◆ **REQUIREMENT**: The answer must be an exact restatement of all the data.

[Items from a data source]
^^^^^^^^^^^^^^^^
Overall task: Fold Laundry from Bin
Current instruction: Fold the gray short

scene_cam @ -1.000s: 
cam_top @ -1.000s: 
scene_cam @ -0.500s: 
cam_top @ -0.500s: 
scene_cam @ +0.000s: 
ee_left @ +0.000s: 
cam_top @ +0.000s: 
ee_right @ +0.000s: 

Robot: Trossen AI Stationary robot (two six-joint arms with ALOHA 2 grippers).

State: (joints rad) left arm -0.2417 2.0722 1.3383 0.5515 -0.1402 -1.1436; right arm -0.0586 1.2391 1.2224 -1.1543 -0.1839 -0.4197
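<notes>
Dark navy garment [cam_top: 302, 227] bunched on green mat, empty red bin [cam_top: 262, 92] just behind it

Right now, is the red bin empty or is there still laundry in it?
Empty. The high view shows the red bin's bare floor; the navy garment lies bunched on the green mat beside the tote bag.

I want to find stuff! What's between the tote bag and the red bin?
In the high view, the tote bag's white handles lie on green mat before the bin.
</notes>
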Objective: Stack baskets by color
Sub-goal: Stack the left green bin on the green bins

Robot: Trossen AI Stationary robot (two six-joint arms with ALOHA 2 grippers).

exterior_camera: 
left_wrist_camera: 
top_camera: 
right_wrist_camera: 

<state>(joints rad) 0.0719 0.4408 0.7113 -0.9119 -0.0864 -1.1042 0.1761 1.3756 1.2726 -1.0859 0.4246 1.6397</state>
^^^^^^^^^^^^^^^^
◆ **WRITTEN SOLUTION**:
Overall task: Fold Laundry from Bin
Current instruction: Fold the gray short

scene_cam @ -1.000s: 
cam_top @ -1.000s: 
scene_cam @ -0.500s: 
cam_top @ -0.500s: 
scene_cam @ +0.000s: 
ee_left @ +0.000s: 
cam_top @ +0.000s: 
ee_right @ +0.000s: 

Robot: Trossen AI Stationary robot (two six-joint arms with ALOHA 2 grippers).

State: (joints rad) left arm -0.2417 2.0722 1.3383 0.5515 -0.1402 -1.1436; right arm -0.0586 1.2391 1.2224 -1.1543 -0.1839 -0.4197
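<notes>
Dark navy garment [cam_top: 302, 227] bunched on green mat, empty red bin [cam_top: 262, 92] just behind it

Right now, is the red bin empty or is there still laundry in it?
Empty. The high view shows the red bin's bare floor; the navy garment lies bunched on the green mat beside the tote bag.

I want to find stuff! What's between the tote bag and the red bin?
In the high view, the tote bag's white handles lie on green mat before the bin.
</notes>
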Objective: Stack baskets by color
Sub-goal: Stack the left green bin on the green bins

Robot: Trossen AI Stationary robot (two six-joint arms with ALOHA 2 grippers).

exterior_camera: 
left_wrist_camera: 
top_camera: 
right_wrist_camera: 

<state>(joints rad) 0.0719 0.4408 0.7113 -0.9119 -0.0864 -1.1042 0.1761 1.3756 1.2726 -1.0859 0.4246 1.6397</state>

Nothing more remains in this exercise.